The following data needs to be repeated exactly, with all images excluded.

Segment Open

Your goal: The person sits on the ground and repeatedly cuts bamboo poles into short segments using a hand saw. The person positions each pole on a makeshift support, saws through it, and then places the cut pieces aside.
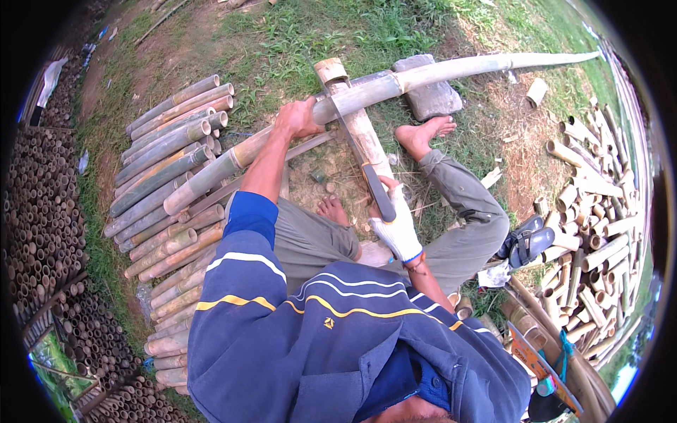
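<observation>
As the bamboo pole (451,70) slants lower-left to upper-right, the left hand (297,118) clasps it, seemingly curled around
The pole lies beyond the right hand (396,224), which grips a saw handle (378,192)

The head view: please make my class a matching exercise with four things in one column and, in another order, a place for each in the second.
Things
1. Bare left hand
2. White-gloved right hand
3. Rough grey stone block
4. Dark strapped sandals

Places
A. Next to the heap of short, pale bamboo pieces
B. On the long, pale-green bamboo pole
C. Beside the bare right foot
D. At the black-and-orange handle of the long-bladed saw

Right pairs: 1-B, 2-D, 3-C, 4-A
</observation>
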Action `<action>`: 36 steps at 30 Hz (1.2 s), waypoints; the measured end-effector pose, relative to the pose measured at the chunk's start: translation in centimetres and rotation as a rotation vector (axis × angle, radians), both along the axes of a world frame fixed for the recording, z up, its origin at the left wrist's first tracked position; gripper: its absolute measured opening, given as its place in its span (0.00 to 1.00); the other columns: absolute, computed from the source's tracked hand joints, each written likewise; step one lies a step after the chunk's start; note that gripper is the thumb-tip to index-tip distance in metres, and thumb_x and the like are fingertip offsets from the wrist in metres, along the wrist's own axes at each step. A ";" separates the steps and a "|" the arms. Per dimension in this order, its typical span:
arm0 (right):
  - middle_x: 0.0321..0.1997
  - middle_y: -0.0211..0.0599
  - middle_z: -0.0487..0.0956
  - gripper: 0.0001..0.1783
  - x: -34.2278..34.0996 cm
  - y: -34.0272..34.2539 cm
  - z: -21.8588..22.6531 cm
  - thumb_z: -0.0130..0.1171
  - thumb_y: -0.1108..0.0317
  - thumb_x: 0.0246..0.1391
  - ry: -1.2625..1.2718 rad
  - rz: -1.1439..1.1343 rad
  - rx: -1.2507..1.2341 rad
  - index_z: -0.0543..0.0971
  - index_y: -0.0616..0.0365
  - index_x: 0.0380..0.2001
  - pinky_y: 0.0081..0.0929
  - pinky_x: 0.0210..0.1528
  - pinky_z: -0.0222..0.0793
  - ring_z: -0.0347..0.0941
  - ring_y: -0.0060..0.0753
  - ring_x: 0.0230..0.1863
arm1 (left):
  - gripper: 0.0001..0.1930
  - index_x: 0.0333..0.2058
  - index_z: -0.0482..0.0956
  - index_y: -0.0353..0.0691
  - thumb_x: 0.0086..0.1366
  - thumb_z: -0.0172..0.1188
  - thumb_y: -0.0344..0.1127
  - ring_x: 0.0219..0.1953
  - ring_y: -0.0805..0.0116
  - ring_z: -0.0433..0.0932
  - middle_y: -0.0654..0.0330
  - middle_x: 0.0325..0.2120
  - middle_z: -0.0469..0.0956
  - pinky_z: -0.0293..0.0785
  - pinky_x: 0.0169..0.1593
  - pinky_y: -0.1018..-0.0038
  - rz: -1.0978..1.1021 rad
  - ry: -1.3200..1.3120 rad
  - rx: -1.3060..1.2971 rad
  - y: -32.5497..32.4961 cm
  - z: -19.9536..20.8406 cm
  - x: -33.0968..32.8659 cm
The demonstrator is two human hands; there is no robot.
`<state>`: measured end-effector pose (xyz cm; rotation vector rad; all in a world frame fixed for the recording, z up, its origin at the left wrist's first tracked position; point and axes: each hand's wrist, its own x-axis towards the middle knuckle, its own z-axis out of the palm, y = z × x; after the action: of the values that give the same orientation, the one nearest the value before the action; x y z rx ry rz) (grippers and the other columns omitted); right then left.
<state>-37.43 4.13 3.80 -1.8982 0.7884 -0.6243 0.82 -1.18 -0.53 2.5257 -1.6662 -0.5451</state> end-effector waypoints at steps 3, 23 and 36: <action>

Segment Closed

** TASK RESULT **
Your goal: The person sits on the ground and repeatedly cuts bamboo poles into short segments using a hand saw. The person positions each pole on a makeshift support, saws through it, and then places the cut pieces aside.
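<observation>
As the bamboo pole (451,70) slants lower-left to upper-right, the left hand (297,118) clasps it, seemingly curled around
The pole lies beyond the right hand (396,224), which grips a saw handle (378,192)

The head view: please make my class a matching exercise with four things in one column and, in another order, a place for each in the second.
Things
1. Bare left hand
2. White-gloved right hand
3. Rough grey stone block
4. Dark strapped sandals

Places
A. Next to the heap of short, pale bamboo pieces
B. On the long, pale-green bamboo pole
C. Beside the bare right foot
D. At the black-and-orange handle of the long-bladed saw

Right pairs: 1-B, 2-D, 3-C, 4-A
</observation>
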Action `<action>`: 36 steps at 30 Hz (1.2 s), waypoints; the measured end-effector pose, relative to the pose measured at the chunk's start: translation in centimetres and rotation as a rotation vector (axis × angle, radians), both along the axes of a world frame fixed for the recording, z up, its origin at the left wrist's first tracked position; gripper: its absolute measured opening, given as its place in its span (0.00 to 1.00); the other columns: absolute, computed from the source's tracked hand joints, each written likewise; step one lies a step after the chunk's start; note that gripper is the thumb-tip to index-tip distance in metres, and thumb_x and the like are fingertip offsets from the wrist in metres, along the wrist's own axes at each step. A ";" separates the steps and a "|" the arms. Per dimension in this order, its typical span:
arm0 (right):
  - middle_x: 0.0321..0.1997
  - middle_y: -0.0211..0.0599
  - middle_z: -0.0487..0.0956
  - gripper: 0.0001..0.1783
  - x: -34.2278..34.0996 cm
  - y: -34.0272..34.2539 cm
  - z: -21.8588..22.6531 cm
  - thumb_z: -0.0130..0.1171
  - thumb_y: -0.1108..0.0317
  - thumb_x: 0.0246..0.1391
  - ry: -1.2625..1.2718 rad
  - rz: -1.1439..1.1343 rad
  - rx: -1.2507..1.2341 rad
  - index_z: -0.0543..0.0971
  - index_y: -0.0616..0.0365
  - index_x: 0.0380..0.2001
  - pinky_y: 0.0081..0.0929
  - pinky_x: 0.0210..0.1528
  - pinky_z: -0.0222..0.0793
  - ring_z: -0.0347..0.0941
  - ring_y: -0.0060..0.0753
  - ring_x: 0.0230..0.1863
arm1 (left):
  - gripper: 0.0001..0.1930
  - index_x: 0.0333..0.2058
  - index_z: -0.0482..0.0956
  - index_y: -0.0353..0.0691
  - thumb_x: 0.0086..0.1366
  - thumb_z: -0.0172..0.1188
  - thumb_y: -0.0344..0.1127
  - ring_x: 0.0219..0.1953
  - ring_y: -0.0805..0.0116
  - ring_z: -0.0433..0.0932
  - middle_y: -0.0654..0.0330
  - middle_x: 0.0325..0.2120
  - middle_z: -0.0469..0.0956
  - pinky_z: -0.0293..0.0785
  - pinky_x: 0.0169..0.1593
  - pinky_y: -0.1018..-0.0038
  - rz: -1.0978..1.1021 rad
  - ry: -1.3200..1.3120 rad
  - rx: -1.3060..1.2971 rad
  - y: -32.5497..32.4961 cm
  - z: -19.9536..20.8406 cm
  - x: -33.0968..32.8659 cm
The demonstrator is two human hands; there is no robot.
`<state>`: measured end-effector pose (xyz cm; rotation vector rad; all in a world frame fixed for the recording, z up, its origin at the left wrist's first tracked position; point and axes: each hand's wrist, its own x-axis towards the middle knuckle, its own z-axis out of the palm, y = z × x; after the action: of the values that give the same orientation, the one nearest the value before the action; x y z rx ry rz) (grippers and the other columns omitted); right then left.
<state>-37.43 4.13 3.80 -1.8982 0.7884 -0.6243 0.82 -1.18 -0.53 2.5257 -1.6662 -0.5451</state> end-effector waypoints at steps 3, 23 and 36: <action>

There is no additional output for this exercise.